BEGIN Extracted information

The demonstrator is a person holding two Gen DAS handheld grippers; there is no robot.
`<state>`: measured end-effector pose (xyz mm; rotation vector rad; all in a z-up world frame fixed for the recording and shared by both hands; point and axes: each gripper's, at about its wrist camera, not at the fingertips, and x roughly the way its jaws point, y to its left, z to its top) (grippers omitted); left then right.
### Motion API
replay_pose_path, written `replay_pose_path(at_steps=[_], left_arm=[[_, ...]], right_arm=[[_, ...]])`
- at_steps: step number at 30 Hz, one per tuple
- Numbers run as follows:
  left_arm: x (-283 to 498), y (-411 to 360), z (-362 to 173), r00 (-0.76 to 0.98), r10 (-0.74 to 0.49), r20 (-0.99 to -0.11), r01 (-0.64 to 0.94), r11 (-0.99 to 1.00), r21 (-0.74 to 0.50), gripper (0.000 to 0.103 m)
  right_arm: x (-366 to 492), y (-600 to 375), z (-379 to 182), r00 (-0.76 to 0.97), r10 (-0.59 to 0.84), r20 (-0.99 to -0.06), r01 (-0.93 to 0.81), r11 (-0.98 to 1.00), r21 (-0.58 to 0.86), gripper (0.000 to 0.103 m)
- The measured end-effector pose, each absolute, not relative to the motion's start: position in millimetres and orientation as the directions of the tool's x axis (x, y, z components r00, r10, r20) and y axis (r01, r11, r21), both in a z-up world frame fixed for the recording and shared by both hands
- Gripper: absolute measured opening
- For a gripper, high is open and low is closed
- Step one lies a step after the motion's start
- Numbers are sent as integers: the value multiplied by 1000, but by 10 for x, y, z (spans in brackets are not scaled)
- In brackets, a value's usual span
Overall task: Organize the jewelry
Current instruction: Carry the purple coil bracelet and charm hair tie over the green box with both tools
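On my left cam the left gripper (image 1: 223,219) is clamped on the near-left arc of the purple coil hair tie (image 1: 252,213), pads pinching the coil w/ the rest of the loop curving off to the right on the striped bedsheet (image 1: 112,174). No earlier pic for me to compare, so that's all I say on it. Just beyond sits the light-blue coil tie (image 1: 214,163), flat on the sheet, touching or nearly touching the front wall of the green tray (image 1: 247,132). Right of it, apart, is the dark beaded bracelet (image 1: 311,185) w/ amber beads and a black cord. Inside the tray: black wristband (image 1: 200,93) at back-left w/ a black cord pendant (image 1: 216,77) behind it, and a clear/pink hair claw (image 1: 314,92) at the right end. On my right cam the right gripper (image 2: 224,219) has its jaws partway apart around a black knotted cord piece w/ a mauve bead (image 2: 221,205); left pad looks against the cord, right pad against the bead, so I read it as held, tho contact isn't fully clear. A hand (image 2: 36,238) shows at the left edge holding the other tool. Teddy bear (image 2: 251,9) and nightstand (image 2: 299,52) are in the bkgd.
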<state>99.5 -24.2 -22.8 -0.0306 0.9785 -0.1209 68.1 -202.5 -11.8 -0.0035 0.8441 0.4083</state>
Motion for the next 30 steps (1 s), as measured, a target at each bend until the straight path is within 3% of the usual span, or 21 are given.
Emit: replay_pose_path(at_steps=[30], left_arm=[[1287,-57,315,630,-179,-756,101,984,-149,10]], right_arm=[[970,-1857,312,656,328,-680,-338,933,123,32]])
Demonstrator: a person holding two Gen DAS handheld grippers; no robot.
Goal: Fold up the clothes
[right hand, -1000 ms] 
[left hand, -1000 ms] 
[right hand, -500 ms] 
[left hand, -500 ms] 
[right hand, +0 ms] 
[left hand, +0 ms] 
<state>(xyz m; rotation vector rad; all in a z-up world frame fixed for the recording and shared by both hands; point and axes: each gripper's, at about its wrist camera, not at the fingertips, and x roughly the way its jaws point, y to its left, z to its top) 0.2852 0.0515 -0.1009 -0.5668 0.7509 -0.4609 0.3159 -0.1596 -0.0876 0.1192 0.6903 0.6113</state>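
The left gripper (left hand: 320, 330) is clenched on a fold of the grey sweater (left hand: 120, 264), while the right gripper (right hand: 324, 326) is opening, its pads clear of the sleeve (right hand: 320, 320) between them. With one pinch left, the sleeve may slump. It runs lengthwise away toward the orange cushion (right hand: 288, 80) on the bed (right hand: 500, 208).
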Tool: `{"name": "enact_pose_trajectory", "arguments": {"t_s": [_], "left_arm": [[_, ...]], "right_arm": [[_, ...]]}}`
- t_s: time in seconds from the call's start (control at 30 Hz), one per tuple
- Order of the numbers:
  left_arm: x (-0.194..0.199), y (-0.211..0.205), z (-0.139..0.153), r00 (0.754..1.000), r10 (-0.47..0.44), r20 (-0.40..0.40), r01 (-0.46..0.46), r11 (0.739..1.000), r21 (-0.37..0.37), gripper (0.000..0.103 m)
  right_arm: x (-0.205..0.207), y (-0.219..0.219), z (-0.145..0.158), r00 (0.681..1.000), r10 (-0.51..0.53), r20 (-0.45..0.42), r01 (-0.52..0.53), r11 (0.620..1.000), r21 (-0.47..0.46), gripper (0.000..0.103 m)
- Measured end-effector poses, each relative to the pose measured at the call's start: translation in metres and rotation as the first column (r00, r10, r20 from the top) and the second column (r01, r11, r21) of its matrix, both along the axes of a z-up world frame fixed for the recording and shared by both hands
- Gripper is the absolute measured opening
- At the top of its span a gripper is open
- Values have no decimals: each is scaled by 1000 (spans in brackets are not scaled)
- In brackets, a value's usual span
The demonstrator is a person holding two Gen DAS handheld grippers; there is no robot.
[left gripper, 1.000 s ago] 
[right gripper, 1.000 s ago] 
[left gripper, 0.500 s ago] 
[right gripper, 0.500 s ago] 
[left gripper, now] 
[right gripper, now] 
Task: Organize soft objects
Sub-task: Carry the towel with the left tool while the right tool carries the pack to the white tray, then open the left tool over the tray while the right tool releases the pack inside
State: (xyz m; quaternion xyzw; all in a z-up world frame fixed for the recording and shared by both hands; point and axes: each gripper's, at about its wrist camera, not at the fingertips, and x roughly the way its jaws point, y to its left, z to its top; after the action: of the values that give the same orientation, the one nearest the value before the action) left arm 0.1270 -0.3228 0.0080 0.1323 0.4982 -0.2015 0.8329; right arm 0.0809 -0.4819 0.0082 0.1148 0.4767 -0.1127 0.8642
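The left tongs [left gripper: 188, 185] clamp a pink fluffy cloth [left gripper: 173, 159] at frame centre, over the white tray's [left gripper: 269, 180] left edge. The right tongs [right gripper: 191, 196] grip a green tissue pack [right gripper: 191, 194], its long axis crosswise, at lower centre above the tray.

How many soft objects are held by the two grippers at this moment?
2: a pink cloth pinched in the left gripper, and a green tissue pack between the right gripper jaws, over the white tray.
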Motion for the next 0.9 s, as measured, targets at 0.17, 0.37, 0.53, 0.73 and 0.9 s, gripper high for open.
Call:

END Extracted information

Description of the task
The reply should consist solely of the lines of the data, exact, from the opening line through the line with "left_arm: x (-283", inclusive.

Response to this task
The demonstrator is a person holding two Gen DAS handheld grippers; there is no robot.
`<state>`: measured end-effector pose (xyz mm; rotation vector rad; all in a z-up world frame fixed for the recording and shared by both hands; point and axes: each gripper's, at about its wrist camera, not at the fingertips, and x roughly the way its jaws point, y to its left, z to its top) (grippers omitted); left then right.
### Motion API
replay_pose_path, written `replay_pose_path(at_steps=[_], left_arm=[[_, ...]], right_arm=[[_, ...]])`
- at_steps: step number at 30 Hz, one per tuple
- Numbers run as follows:
  left_arm: x (-283 to 498), y (-411 to 360), z (-362 to 173), r00 (-0.76 to 0.98), r10 (-0.74 to 0.49), r20 (-0.99 to -0.11), r01 (-0.64 to 0.94), r11 (-0.99 to 1.00), r21 (-0.74 to 0.50), gripper (0.000 to 0.103 m)

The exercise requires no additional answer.